→ SUPPLIED DATA:
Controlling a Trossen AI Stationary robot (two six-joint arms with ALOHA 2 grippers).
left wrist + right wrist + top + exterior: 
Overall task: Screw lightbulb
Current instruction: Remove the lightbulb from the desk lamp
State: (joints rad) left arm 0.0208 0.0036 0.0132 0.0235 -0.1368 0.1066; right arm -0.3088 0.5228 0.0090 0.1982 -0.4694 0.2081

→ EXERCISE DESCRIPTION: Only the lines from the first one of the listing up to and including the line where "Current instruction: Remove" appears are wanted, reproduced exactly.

→ OUTPUT FOR THIS TASK:
Controlling a Trossen AI Stationary robot (two six-joint arms with ALOHA 2 grippers).
left wrist + right wrist + top + exterior: 
Overall task: Screw lightbulb
Current instruction: Remove the lightbulb from the desk lamp

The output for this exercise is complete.